Required work — Please print each record exactly, omitting none of them.

─── Data supplied

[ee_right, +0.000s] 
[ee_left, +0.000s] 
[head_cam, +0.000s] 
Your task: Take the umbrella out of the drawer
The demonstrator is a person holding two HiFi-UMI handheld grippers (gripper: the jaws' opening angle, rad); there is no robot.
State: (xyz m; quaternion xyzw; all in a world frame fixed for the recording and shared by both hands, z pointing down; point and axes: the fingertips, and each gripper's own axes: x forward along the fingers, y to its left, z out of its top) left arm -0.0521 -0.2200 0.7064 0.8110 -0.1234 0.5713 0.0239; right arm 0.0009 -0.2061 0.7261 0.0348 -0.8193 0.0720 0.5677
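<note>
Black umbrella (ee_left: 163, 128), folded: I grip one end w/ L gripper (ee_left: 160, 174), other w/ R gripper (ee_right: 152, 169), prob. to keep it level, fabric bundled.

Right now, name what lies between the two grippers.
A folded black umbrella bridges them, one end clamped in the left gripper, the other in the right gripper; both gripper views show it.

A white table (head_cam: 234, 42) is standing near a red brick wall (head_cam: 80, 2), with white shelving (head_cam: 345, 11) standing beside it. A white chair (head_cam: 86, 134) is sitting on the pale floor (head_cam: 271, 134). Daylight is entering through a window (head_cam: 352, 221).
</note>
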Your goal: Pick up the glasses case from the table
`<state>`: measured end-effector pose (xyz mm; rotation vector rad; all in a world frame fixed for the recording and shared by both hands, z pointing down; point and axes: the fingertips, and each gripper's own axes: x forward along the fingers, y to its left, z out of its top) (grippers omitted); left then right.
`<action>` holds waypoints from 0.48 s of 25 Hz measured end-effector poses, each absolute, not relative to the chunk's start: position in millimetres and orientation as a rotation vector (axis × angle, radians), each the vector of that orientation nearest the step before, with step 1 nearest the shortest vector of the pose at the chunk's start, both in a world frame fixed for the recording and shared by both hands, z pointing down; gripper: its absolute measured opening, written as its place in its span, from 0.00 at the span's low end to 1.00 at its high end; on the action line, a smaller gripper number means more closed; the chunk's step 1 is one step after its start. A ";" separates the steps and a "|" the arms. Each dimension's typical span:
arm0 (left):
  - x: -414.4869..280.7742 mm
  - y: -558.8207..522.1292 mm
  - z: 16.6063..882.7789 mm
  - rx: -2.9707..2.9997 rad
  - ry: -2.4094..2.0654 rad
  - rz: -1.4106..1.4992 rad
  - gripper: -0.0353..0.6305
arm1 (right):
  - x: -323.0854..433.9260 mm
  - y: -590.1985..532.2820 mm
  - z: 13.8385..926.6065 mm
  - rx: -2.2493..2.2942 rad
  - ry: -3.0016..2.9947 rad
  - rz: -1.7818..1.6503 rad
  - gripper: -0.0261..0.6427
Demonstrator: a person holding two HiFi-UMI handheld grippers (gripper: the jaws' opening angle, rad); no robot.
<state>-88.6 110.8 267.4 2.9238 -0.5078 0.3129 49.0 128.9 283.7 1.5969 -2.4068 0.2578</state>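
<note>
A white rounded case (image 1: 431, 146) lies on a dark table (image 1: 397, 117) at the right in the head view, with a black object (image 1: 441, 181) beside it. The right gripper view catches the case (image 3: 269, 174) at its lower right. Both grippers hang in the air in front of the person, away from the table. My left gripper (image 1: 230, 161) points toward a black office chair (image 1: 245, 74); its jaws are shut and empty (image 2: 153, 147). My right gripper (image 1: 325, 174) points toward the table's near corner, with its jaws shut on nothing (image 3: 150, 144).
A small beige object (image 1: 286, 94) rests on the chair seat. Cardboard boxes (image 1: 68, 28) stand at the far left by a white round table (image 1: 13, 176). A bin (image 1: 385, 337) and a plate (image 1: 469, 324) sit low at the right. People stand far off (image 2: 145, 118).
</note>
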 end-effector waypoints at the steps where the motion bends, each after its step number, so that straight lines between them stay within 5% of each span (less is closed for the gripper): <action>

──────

Answer box —
[ee_right, +0.000s] 
[ee_left, +0.000s] 
[head_cam, +0.000s] 
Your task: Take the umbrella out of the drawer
The demonstrator is a person holding two HiFi-UMI handheld grippers (gripper: the jaws' opening angle, rad); there is no robot.
State: (xyz m; quaternion xyzw; all in a world frame fixed for the recording and shared by both hands, z pointing down; point and axes: the fingertips, and each gripper's own axes: x forward along the fingers, y to its left, z out of its top) left arm -0.0521 -0.2200 0.7064 0.8110 -0.1234 0.5713 0.0239; right arm 0.0009 -0.2061 0.7261 0.0348 -0.8193 0.0720 0.5677
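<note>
Black umbrella (ee_left: 163, 128), folded: I grip one end w/ L gripper (ee_left: 160, 174), other w/ R gripper (ee_right: 152, 169), prob. to keep it level, fabric bundled.

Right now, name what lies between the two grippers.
A folded black umbrella bridges them, one end clamped in the left gripper, the other in the right gripper; both gripper views show it.

A white table (head_cam: 234, 42) is standing near a red brick wall (head_cam: 80, 2), with white shelving (head_cam: 345, 11) standing beside it. A white chair (head_cam: 86, 134) is sitting on the pale floor (head_cam: 271, 134). Daylight is entering through a window (head_cam: 352, 221).
</note>
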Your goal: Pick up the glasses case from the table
`<state>`: measured end-effector pose (xyz mm; rotation vector rad; all in a world frame fixed for the recording and shared by both hands, z pointing down; point and axes: the fingertips, and each gripper's own axes: x forward along the fingers, y to its left, z out of its top) (grippers omitted); left then right.
`<action>` holds waypoints from 0.48 s of 25 Hz measured end-effector poses, each absolute, not relative to the chunk's start: position in millimetres and orientation as a rotation vector (axis × angle, radians), each the vector of that orientation nearest the step before, with step 1 nearest the shortest vector of the pose at the chunk's start, both in a world frame fixed for the recording and shared by both hands, z pointing down; gripper: its absolute measured opening, written as its place in its span, from 0.00 at the span's low end to 1.00 at its high end; on the action line, a smaller gripper number means more closed; the chunk's step 1 is one step after its start. A ";" separates the steps and a "|" the arms. Each dimension's typical span:
arm0 (left):
  - x: -414.4869..280.7742 mm
  - y: -558.8207..522.1292 mm
  - z: 16.6063..882.7789 mm
  - rx: -2.9707..2.9997 rad
  - ry: -2.4094..2.0654 rad
  - rz: -1.4106..1.4992 rad
  - gripper: -0.0353..0.6305
arm1 (right):
  - x: -323.0854..433.9260 mm
  - y: -590.1985..532.2820 mm
  - z: 13.8385..926.6065 mm
  - rx: -2.2493..2.2942 rad
  - ry: -3.0016..2.9947 rad
  - rz: -1.7818..1.6503 rad
  - gripper: -0.0261..0.6427
Demonstrator: a person holding two HiFi-UMI handheld grippers (gripper: the jaws' opening angle, rad); no robot.
<state>-88.6 110.8 267.4 2.9238 -0.5078 0.3129 49.0 128.9 283.7 1.5969 -2.4068 0.2578</state>
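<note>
A white rounded case (image 1: 431, 146) lies on a dark table (image 1: 397, 117) at the right in the head view, with a black object (image 1: 441, 181) beside it. The right gripper view catches the case (image 3: 269, 174) at its lower right. Both grippers hang in the air in front of the person, away from the table. My left gripper (image 1: 230, 161) points toward a black office chair (image 1: 245, 74); its jaws are shut and empty (image 2: 153, 147). My right gripper (image 1: 325, 174) points toward the table's near corner, with its jaws shut on nothing (image 3: 150, 144).
A small beige object (image 1: 286, 94) rests on the chair seat. Cardboard boxes (image 1: 68, 28) stand at the far left by a white round table (image 1: 13, 176). A bin (image 1: 385, 337) and a plate (image 1: 469, 324) sit low at the right. People stand far off (image 2: 145, 118).
</note>
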 end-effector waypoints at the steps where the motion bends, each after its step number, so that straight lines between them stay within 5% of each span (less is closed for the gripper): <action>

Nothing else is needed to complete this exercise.